Discussions also centered on how stakeholder input should influence research direction. Board members emphasized integrating practical constraints directly into project planning, including crop specificity, application feasibility, regulatory pathways, and commercial realities. Afterwards, the Stakeholder Board developed a set of center-wide recommendations designed to strengthen feedback loops between stakeholders and researchers, improve cross-Aim coordination, and treat engagement as a formal component of the research process.
Beyond advisory meetings, the Broader Impacts team engages with agricultural communities through conference participation and industry events, including the First Great Lakes Plant Science Conference and the Great Lakes Fruit, Vegetable, and Farm Market EXPO. These conversations provide additional context about current production challenges and evolving priorities.
Mapping Trust, Risk, and Adoption
Stakeholder engagement is complemented by systematic research on trust and risk perception. The Broader Impacts team is conducting what Sears describes as “trust and vulnerability mapping across the different dimensions of the research pipeline,” identifying projected risks and areas of potential concern among groups not yet fully represented in early data collection, including producers and consumers.
“Really, we’re risk mapping the various kinds of products across the entire supply chain,” she explains. By analyzing how different stakeholders perceive risk, the team can identify where communication strategies, product attributes, or engagement efforts may need adjustment as research progresses. Early assessments planned include surveys of board members and analyses of risk perceptions “from the researcher side of things across the globe,” reflecting C-SPIRIT’s international scope.
“We’re really trying to understand the processes by which new technology gets adopted,” Sears says. This work contributes not only to C-SPIRIT’s internal planning, but also to a broader understanding of responsible agricultural innovation.
The Challenges of Representation and Timing
Integrating stakeholder perspectives into active research takes time. In its first year, the Broader Impacts team focused on building relationships within the Stakeholder Board and creating space for open dialogue before expanding into broader data collection. Conversations around trust, vulnerability, and misinformation have helped establish a foundation for future surveys and more targeted engagement.

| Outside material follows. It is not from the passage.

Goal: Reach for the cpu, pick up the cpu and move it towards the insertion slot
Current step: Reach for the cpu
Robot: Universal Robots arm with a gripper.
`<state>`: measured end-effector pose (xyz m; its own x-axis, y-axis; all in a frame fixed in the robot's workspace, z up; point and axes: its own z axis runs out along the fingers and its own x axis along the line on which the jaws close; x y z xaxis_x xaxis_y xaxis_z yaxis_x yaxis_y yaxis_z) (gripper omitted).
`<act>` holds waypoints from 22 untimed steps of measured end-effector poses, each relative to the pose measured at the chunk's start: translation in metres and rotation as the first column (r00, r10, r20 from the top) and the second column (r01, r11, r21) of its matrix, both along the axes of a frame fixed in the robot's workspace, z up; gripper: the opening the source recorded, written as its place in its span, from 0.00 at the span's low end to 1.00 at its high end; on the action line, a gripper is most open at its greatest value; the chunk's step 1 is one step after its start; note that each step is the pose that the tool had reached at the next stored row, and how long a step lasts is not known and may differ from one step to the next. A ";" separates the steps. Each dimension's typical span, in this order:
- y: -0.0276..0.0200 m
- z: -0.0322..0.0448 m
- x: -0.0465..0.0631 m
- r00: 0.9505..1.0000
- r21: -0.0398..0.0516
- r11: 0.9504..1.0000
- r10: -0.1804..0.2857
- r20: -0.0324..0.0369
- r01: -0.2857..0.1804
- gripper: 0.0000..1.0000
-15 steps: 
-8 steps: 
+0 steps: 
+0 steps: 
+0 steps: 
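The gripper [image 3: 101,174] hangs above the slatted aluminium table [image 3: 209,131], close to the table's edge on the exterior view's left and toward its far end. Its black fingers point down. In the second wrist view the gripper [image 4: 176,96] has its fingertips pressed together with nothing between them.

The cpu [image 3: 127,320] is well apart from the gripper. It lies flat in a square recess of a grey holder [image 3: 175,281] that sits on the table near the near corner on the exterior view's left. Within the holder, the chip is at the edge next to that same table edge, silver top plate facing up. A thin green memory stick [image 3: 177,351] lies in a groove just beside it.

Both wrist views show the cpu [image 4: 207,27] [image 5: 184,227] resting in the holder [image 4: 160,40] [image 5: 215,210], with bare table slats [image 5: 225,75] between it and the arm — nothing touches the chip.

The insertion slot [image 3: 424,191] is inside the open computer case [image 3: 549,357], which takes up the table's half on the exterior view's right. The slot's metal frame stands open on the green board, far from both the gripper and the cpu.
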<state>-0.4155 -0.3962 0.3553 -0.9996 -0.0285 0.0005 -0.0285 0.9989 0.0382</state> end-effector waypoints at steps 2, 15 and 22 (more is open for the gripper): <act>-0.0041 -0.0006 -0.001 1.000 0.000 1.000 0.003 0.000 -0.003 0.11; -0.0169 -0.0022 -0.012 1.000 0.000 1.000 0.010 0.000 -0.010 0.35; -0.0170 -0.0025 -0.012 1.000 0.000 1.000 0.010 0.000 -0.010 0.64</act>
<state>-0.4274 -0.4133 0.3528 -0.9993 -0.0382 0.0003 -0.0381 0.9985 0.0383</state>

Reaching producers at scale presents additional challenges. “Producers are hard to get in touch with, and survey response rates tend to be quite low,” Sears acknowledges. At the same time, many of the technologies within C-SPIRIT are still developing. Without field-ready products or fully realized datasets, stakeholders can only respond in general terms. “I think we just need a little bit more time to build trust so producers are willing to accept our new technology,” she explains.
As research advances and applications become clearer, engagement efforts can shift toward more concrete questions of feasibility and fit. For now, expanding representation and strengthening feedback mechanisms remain central priorities. “Those are the big ways to really improve on getting accurate and valid producer feedback,” Sears says.
Toward Responsible Innovation
By embedding stakeholder input, vulnerability mapping, and risk analysis into each stage of research, the Broader Impacts team ensures new bioactive compounds are evaluated alongside regulatory, economic, and supply chain realities.
Sears’s guiding question remains consistent: what moves a technology from possibility to adoption? By surfacing concerns early and aligning research plans with stakeholder priorities, C-SPIRIT reduces the gap between laboratory discovery and field-level implementation and reinforces its commitment to responsible innovation in sustainable agriculture.